About this task =>
One number should be the full reply: how many lines of the material below contain "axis".

■ ■ ■ ■

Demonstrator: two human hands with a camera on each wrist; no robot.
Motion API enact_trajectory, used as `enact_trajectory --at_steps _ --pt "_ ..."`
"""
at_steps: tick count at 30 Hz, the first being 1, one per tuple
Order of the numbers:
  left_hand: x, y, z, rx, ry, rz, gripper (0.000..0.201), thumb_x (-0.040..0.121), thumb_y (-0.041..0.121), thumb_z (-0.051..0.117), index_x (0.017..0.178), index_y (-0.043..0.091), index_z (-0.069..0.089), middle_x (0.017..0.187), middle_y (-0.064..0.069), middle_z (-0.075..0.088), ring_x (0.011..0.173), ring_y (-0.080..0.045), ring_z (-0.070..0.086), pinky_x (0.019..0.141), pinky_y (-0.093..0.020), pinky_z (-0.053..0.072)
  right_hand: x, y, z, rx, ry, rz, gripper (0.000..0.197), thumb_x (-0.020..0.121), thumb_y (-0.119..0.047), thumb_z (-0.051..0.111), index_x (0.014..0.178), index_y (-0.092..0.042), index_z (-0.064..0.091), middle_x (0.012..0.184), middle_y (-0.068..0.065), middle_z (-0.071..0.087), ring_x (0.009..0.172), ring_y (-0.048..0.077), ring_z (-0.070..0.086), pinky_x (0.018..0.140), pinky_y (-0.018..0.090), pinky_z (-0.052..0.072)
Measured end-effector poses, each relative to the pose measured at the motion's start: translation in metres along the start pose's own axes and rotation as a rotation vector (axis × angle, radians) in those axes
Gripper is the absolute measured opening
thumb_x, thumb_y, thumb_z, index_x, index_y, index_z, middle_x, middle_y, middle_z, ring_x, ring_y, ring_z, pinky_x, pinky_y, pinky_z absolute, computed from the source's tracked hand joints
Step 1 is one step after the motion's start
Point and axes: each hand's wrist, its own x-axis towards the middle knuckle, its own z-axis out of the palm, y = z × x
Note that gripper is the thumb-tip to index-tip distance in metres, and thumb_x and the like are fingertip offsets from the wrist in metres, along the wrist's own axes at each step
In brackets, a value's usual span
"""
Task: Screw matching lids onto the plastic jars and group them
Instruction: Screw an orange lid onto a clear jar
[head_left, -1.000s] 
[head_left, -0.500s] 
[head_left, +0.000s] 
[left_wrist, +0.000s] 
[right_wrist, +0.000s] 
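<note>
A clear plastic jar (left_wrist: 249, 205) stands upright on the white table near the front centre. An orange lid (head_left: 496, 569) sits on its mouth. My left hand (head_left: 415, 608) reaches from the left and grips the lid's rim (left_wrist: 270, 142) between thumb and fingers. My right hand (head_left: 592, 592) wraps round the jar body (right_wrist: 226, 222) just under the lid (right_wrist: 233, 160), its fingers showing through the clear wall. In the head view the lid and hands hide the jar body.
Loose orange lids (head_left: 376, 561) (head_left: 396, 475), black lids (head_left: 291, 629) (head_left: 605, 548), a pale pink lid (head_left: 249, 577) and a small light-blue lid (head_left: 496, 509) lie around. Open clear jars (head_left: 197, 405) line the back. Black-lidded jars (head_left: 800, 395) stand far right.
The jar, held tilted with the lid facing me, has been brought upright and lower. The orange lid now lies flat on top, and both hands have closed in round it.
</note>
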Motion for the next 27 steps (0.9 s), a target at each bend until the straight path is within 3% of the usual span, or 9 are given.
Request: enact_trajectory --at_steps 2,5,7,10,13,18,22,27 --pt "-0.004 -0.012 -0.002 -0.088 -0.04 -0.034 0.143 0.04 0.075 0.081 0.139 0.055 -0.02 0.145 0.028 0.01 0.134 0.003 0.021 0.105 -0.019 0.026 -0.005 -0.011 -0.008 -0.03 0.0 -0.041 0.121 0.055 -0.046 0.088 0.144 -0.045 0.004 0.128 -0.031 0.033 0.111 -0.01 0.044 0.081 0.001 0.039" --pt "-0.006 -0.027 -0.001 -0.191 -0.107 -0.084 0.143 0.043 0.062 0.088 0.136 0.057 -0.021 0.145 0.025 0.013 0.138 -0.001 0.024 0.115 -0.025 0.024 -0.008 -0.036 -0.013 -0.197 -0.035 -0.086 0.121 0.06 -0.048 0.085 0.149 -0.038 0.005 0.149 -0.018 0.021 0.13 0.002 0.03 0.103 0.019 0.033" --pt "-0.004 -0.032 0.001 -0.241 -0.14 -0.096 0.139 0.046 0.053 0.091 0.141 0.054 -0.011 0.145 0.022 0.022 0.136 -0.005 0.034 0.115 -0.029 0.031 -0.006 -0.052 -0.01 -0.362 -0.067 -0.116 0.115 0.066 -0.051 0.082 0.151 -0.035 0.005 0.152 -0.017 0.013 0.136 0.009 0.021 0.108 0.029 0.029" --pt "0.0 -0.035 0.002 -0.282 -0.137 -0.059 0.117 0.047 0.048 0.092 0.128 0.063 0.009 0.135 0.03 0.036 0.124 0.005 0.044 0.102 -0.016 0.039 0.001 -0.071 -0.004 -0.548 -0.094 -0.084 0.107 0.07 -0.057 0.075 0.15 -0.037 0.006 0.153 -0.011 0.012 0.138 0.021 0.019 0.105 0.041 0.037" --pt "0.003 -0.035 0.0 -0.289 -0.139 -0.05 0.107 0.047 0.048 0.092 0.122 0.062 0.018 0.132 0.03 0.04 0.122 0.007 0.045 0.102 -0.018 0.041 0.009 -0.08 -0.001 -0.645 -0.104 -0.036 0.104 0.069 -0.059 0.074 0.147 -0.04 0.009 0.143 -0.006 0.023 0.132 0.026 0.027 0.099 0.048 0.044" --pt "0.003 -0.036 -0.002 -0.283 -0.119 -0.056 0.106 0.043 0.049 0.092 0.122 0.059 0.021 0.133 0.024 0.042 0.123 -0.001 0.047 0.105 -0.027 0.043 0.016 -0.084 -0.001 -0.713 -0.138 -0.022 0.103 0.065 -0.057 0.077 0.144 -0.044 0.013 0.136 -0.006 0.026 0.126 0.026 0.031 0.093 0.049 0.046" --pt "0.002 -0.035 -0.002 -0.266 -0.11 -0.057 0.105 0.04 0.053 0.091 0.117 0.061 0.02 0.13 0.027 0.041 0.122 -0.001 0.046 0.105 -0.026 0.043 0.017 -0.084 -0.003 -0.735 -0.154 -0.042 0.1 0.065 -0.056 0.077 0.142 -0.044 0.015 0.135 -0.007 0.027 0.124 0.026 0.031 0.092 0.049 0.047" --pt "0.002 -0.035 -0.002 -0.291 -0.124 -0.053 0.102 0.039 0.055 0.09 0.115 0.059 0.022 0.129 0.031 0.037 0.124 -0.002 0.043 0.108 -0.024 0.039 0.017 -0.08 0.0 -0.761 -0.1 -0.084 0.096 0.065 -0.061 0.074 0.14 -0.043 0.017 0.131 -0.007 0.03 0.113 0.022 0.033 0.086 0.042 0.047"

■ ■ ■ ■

Response =>
2